_TASK DIRECTIONS:_ With every picture left out, give the data below back exactly.

_RECORDED DATA:_
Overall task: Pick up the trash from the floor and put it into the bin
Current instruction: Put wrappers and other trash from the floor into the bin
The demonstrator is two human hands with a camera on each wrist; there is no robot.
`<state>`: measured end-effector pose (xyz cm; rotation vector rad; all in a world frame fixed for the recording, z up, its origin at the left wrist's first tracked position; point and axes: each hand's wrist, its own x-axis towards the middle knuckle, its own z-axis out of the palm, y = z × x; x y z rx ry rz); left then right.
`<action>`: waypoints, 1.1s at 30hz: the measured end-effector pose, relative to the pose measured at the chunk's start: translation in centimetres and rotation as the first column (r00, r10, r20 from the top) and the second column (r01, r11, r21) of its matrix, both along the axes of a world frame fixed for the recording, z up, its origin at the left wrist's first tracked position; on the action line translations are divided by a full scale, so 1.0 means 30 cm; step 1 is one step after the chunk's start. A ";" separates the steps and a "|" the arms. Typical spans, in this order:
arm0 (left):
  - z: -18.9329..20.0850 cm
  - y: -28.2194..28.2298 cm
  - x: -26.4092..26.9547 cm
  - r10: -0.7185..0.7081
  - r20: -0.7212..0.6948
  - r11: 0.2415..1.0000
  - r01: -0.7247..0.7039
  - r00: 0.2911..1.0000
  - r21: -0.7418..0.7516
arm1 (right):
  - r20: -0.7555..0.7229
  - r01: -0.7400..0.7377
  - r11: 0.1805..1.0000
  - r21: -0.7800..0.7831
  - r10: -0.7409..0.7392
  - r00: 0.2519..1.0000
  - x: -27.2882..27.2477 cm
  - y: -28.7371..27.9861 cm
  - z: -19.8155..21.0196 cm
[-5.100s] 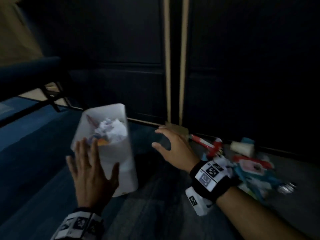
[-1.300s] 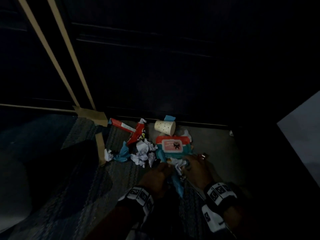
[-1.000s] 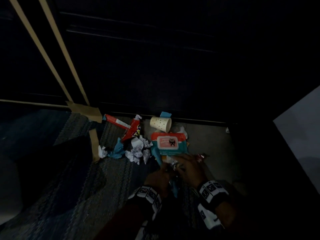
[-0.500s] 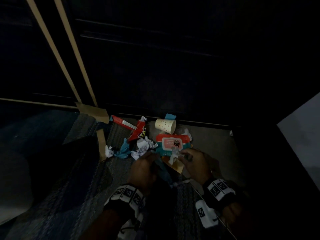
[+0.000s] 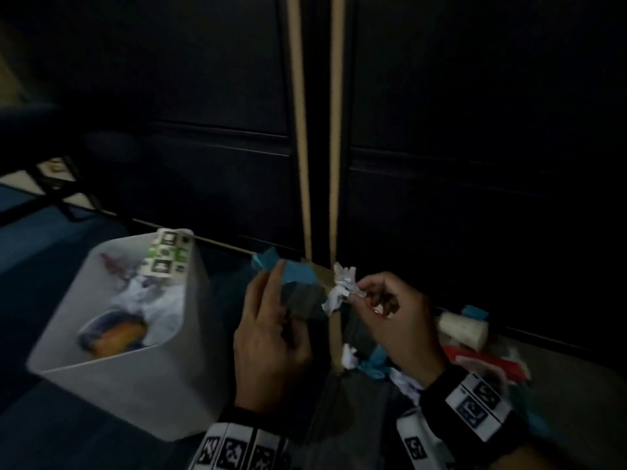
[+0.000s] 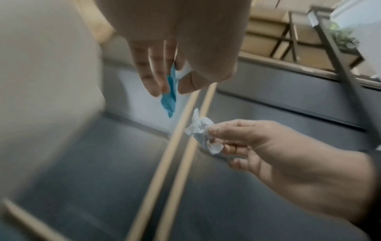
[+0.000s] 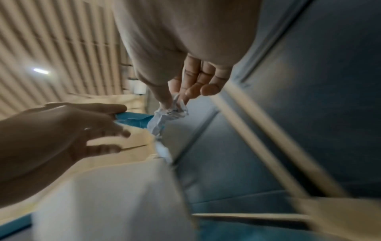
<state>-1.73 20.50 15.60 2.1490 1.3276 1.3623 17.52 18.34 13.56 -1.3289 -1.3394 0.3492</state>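
Note:
My left hand holds a blue scrap of paper between thumb and fingers, just right of the white bin. In the left wrist view the blue scrap hangs from that pinch. My right hand pinches a crumpled white paper at its fingertips, close beside the left hand; the white paper shows in the right wrist view too. The bin holds crumpled paper, a printed carton and an orange wrapper. Both hands are lifted above the floor.
More trash lies on the floor at the right: a paper cup, a red and white pack, blue and white scraps. A dark panelled wall with two tan strips stands behind. Blue carpet lies at the left.
Both hands rose from the trash pile, each with a piece, and moved left toward the bin. The head turned left, bringing the bin into view.

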 end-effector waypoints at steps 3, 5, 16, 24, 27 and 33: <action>0.077 0.017 -0.136 0.171 0.000 0.977 -0.169 0.985 0.130 | 0.027 -0.089 0.992 0.093 0.087 0.996 -0.168 0.079 0.083; 0.118 0.035 -0.221 0.270 0.020 0.950 -0.269 0.963 0.158 | 0.066 -0.150 0.979 0.138 0.142 0.988 -0.266 0.116 0.123; 0.130 0.074 -0.554 0.493 -0.340 0.832 -0.548 0.801 -0.082 | 0.208 -0.304 0.905 0.297 0.249 0.946 -0.578 0.208 0.154; 0.181 0.038 -0.553 0.544 -0.170 0.829 -0.558 0.821 -0.043 | 0.185 -0.337 0.914 0.224 0.300 0.936 -0.572 0.224 0.112; 0.208 0.023 -0.467 0.466 -0.087 0.884 -0.460 0.881 0.077 | 0.135 -0.249 0.950 0.190 0.226 0.965 -0.450 0.182 0.080; 0.108 0.005 -0.173 0.085 -0.120 0.995 -0.078 0.989 0.061 | 0.129 -0.034 0.999 0.020 0.031 0.991 -0.109 -0.001 -0.095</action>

_SOLUTION TO THIS TASK:_
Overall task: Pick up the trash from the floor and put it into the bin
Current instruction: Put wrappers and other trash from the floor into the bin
The demonstrator is two human hands with a camera on each wrist; there is no robot.
`<state>`: measured end-effector pose (xyz cm; rotation vector rad; all in a world frame fixed for the recording, z up, its origin at the left wrist's first tracked position; point and axes: each hand's wrist, its own x-axis towards the middle knuckle, its own z-axis out of the palm, y = z × x; x y z rx ry rz); left then right.
`<action>`: waypoints, 1.1s at 30hz: the measured end-effector pose, relative to the pose measured at the chunk's start: translation in centimetres and rotation as the first column (r00, r10, r20 from the top) and the second column (r01, r11, r21) of its matrix, both along the axes of a world frame fixed for the recording, z up, its origin at the left wrist's first tracked position; on the action line translations are divided by a full scale, so 1.0 means 30 cm; step 1 is one step after the chunk's start. A ";" separates the steps and a "|" the arms. Typical spans, in this order:
arm0 (left):
  - z: -18.9329..20.0850 cm
  - y: -28.2194..28.2298 cm
  - x: -26.4092..26.9547 cm
  - r10: -0.7185..0.7081
  - r20: -0.7212..0.6948
  - r11: 0.2415..1.0000
  - r01: -0.7247..0.7039
  - r00: 0.2911..1.0000
  - r21: -0.7418..0.7516
arm1 (right):
  - r20: -0.7555..0.7229
  - r01: -0.7400..0.7377
  - r11: 0.1805..1.0000
  - r21: -0.7800..0.7831
  - r10: -0.7409..0.7392
  - r00: 0.2519..1.0000
  - x: -27.2882..27.2477 cm
  - y: -28.7371..27.9861 cm
  - z: -19.8155..21.0196 cm
[-5.100s] 
[-1.300s] 
[-1.000s] 
[-0.500s] 
[+0.000s] 
[+0.000s] 
[+0.000s] 
<state>-1.73 20.50 15.60 2.1490 1.3276 1.3623 17.52 18.34 13.56 -1.3289 -1.3394 0.3492</state>
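Note:
My left hand holds a blue scrap of paper between thumb and fingers, just right of the white bin. In the left wrist view the blue scrap hangs from that pinch. My right hand pinches a crumpled white paper at its fingertips, close beside the left hand; the white paper shows in the right wrist view too. The bin holds crumpled paper, a printed carton and an orange wrapper. Both hands are lifted above the floor.
More trash lies on the floor at the right: a paper cup, a red and white pack, blue and white scraps. A dark panelled wall with two tan strips stands behind. Blue carpet lies at the left.
Both hands rose from the trash pile, each with a piece, and moved left toward the bin. The head turned left, bringing the bin into view.
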
 end-effector waypoints at steps 3, 5, 16, 24, 27 and 33: <action>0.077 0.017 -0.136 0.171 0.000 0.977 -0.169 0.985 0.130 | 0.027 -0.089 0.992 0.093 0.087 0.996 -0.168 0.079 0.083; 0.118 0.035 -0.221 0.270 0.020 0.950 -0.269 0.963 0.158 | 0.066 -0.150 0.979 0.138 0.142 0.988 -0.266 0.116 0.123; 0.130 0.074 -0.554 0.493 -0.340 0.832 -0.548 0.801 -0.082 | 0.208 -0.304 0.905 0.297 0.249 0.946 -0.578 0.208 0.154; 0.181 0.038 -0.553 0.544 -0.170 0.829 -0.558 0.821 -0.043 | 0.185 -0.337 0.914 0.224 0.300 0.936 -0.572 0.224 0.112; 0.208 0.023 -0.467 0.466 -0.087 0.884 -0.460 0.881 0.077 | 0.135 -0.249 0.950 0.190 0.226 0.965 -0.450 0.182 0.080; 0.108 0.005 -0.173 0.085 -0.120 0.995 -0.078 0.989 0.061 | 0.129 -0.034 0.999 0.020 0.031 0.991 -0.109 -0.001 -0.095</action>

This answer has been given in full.